• _Task brief_:
Every line of the records that holds the word "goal" should be copied out.
═══ Data records
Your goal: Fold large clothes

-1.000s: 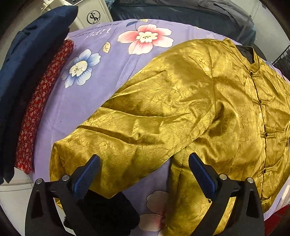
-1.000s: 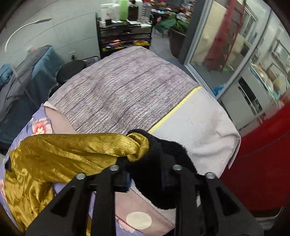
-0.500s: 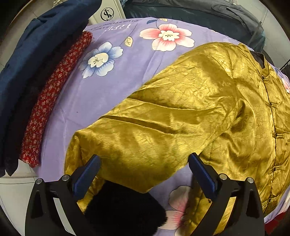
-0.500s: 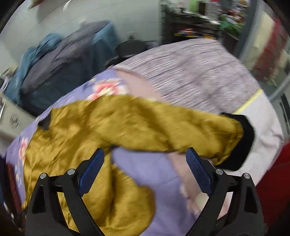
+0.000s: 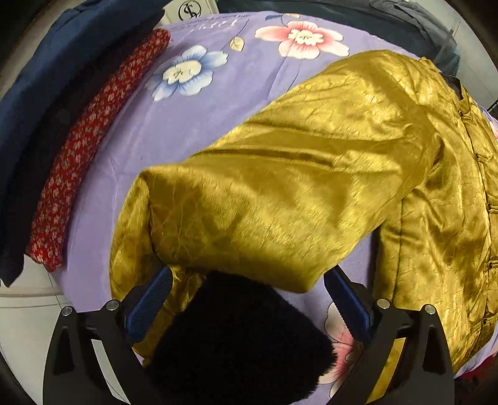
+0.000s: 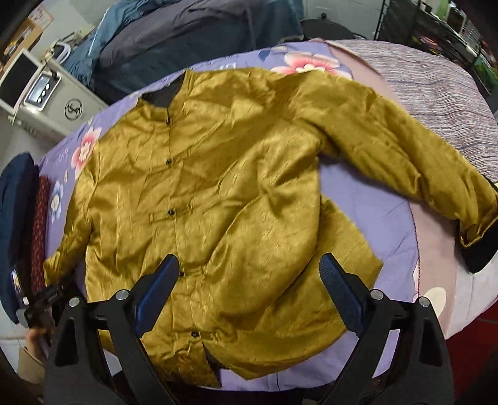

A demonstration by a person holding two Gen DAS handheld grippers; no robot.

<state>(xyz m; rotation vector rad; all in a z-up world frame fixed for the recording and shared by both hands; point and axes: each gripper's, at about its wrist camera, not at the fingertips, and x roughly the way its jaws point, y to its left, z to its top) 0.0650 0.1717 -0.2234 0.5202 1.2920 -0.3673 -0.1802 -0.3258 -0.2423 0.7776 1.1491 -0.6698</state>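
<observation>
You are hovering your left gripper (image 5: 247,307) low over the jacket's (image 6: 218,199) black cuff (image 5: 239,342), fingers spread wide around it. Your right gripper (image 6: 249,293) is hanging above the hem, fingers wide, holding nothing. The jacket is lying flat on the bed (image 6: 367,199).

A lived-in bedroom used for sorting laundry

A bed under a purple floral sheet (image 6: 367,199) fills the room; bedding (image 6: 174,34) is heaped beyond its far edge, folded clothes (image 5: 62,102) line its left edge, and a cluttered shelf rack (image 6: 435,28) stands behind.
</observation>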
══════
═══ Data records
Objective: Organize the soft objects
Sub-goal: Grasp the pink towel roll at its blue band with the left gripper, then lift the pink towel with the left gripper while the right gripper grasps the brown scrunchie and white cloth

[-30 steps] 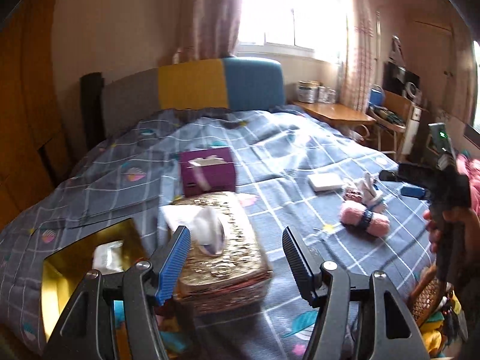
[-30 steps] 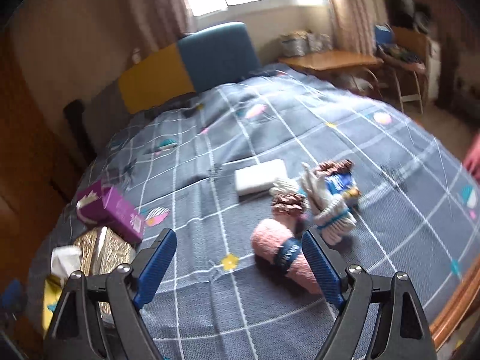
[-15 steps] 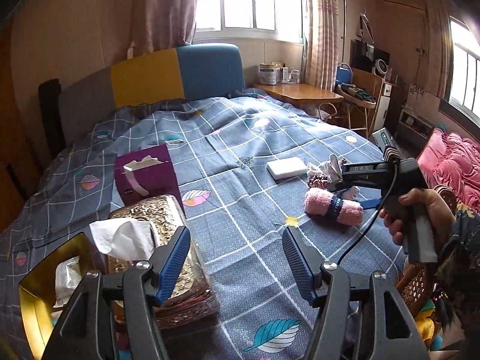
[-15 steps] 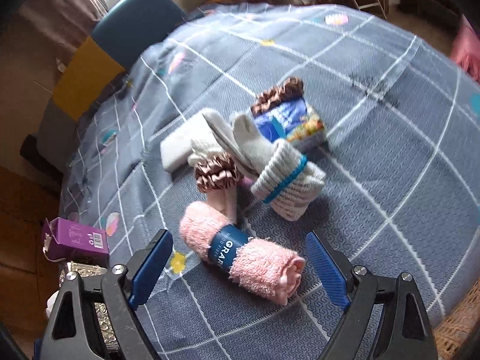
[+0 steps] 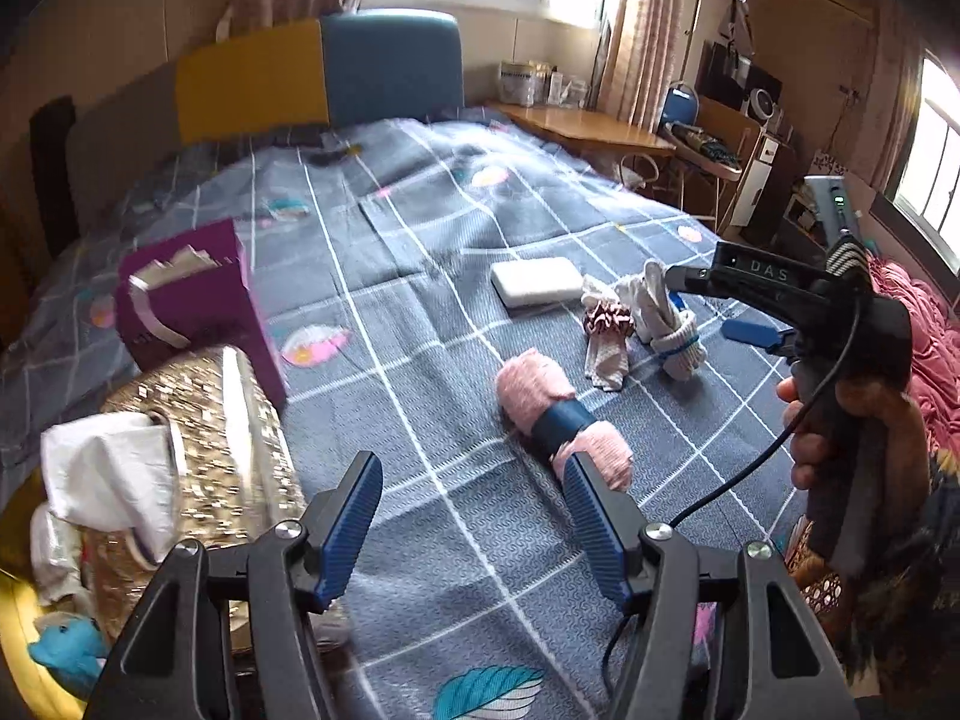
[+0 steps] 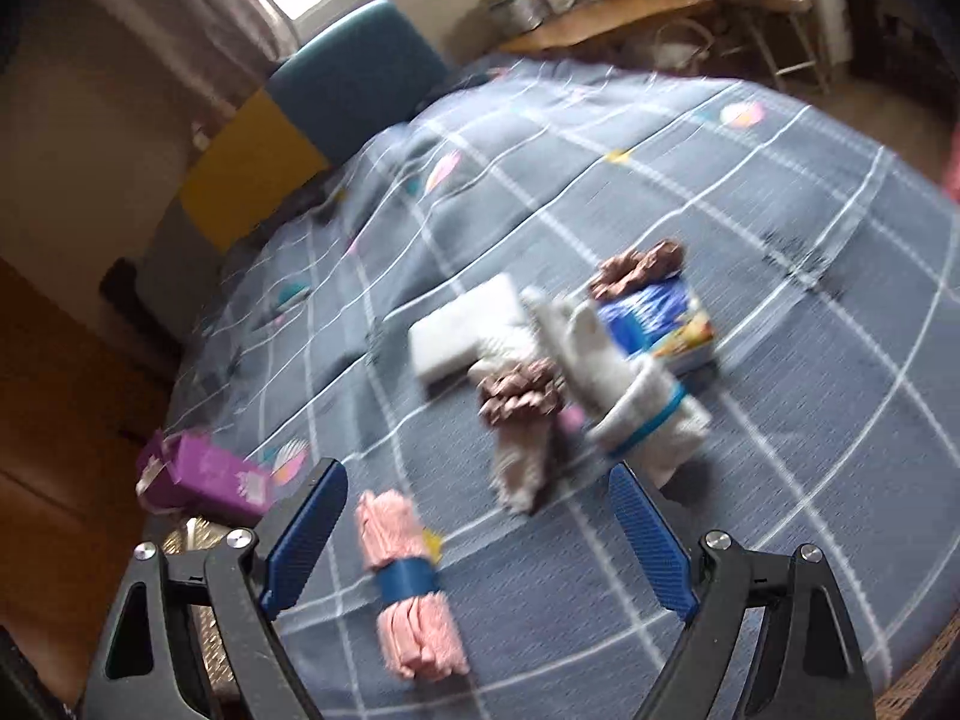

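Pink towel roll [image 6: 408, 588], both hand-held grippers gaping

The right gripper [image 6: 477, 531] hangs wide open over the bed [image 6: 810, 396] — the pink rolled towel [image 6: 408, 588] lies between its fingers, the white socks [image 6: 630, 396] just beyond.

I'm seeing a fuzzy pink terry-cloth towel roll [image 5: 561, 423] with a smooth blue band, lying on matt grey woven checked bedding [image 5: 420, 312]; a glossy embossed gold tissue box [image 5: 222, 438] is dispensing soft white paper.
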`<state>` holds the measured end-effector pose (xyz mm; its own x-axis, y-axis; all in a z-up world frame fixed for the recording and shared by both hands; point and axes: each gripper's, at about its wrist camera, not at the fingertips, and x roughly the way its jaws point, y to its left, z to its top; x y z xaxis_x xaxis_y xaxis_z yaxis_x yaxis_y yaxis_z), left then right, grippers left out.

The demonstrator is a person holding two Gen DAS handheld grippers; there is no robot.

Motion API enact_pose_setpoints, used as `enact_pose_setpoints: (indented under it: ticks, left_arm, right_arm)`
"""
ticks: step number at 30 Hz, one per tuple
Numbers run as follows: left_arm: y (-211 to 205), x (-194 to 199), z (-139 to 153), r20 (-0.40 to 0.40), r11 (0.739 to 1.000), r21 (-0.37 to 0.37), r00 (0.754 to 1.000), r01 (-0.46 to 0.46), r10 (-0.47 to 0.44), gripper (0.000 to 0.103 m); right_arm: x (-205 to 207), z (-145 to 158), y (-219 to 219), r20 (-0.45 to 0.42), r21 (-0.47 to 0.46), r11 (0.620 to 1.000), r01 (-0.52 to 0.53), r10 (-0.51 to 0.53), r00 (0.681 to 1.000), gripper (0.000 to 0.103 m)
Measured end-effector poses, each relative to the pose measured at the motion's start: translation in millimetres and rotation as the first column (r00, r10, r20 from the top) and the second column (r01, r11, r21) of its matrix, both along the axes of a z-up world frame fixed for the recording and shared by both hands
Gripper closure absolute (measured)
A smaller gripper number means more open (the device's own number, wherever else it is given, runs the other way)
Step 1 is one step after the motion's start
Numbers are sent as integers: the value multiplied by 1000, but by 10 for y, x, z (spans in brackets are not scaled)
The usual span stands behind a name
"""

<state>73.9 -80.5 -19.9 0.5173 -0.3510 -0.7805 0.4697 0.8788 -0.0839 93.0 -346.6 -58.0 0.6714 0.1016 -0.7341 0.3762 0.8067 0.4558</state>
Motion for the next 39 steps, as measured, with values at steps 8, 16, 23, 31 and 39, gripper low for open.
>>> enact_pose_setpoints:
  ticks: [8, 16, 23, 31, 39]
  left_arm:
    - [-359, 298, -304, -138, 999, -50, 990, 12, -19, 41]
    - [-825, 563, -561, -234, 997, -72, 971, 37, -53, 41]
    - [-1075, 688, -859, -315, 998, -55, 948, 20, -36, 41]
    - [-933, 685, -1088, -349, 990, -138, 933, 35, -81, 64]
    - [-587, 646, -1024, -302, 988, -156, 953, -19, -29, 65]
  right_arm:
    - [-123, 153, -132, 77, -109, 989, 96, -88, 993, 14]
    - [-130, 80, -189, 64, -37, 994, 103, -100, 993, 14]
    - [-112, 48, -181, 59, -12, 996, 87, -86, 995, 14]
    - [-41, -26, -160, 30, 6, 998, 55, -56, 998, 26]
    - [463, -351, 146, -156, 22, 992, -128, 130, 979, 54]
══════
• _Written solution_:
Your goal: Fold large clothes
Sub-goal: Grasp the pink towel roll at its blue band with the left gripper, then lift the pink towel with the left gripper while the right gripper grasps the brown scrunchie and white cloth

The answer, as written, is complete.